Sainsbury's - Car Insurance
Formed in the mid-1950s as The Matadors, they recorded for a number of local Detroit companies before becoming the first vocal group to sign with Gordy’s fledgling Tamla Records in 1959. Eighteen months and one name change later, and The Miracles’ Shop Around was the label’s first R’n’B Number One, missing out on topping the Billboard charts by a whisker. This is the track which Sainsbury’s has been using as part of its latest price-checking campaign.
Many of the Miracles’ subsequent classics – like You Really Got A Hold On Me, I Second That Emotion, Tears Of A Clown and Tracks of My Tears – were co-written with the legendary Motown session guitarist Marv Tarplin. In comparison Robinson’s take on a traditional boy-asks-Mom-about-girls song format in Shop Around was always a little on the orthodox side. But it certainly showcases the bittersweet vocal style which earned the great man his nickname.

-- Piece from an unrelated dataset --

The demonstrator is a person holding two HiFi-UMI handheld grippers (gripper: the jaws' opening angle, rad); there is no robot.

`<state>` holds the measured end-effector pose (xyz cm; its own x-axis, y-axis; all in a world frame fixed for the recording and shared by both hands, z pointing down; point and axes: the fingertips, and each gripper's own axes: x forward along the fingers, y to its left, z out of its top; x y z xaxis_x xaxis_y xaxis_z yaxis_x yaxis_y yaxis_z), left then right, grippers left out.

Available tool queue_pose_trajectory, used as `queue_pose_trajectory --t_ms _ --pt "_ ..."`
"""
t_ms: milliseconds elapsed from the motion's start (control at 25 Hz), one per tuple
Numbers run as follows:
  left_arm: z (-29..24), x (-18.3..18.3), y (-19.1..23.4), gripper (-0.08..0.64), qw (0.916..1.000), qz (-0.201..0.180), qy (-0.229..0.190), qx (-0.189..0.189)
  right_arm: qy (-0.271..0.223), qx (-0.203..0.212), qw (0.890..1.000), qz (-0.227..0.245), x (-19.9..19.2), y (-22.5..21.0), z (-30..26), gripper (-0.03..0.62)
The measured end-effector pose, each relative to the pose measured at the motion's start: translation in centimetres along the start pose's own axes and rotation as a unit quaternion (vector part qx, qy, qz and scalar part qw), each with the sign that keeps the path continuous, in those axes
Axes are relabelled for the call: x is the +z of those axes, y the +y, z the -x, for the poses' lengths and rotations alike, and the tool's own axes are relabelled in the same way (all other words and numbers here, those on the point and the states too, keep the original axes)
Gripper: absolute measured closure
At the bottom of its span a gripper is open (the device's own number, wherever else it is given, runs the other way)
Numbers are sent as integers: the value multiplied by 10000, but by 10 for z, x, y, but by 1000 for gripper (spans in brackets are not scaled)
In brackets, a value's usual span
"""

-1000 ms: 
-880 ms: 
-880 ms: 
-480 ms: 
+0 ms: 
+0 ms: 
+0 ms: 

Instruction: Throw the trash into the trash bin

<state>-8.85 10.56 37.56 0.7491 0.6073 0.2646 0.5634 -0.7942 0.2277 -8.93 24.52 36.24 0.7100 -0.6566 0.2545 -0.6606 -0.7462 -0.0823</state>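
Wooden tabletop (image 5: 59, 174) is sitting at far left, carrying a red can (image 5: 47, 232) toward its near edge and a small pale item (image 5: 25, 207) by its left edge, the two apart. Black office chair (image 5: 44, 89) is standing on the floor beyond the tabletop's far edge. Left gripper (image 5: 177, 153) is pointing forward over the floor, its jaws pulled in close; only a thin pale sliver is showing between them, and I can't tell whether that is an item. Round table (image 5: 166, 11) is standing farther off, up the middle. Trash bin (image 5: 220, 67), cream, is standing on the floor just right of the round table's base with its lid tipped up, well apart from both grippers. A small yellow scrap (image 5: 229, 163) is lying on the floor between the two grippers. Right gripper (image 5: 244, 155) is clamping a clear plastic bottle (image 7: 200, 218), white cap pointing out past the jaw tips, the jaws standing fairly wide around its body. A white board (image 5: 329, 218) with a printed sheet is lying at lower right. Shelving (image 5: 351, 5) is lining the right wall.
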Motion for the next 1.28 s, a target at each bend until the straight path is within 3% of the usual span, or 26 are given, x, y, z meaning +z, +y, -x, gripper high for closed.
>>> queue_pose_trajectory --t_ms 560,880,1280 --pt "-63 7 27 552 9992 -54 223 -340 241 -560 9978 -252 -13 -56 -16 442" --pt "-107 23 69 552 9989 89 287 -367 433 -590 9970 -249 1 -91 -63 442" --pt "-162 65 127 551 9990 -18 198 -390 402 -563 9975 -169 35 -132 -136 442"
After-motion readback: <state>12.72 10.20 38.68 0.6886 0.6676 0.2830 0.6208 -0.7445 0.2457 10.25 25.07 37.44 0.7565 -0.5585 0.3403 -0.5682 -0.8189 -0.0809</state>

Coincidentially, Britain’s favourite supermarket is also responsible for another ad featuring a 60’s singer with a distinctive high tenor voice which earned him an unusual nickname. We’re talking about Alan ‘Blind Owl’ Wilson, one of the two men who fronted Canned Heat, certainly the first and arguably the best US boogie band there ever was this side of The Allman Brothers (whose breakthrough At The Fillmore East double live album was, as it happens, recorded when they supported the Heat in New York in 1971).
It was Wilson who not only sang but played slide guitar, harmonica and flute on the two big Liberty label hits On The Road Again and Going Up The Country which turned Canned Heat into underground rock aristocrats on both sides of the Atlantic in 1968. And compared to Bob ‘The Bear’ Hite, whose gravel voice graced the LA band’s later smash Let’s Work Together, Wilson’s boyish good looks proved particularly popular with young hippy chick audiences.

EDF - Blue Price Promise
Energy company EDF also deserve a huge hand for introducing Claude McLin to our screens… and to the pages of RC. Originally from Chicago, McLin was a tenor sax player in the style of Billie Holiday’s favourite sideman Lester Young. Despite leading his own sextet, playing alongside the iconic Charlie Parker and having a local hit on Chess in 1950 with an instrumental version of Nat King Cole’s Mona Lisa, McLin couldn’t quite cut it in the Windy City’s bebop jazz circles.
So he split for LA where he developed a more organ-based, jump and R’n’B influenced sound on sides recorded for West Coast labels like Golden Tone, Mac Jac, C&C and Allegro. By 1964 though, McLin’s career was so much on the slide that he accepted an offer from Dootsie Williams – boss of the Dootone label which had launched 10 years earlier with The Penguins’ hit Earth Angel – to cut a novelty dance version of a one chord jazz workout called Jambo, complete with an obligatory Mr Bassman-styled scat vocal. It may have boasted a groove to die for, but, up against the new British Beat sounds swamping US radio and the charts, it failed to register. And there the Claude McLin story would probably have ended had Ace not included the number on a 2003 compilation of cult garageband floorfillers of the period called Great Googa Mooga. For which we should all be truly grateful.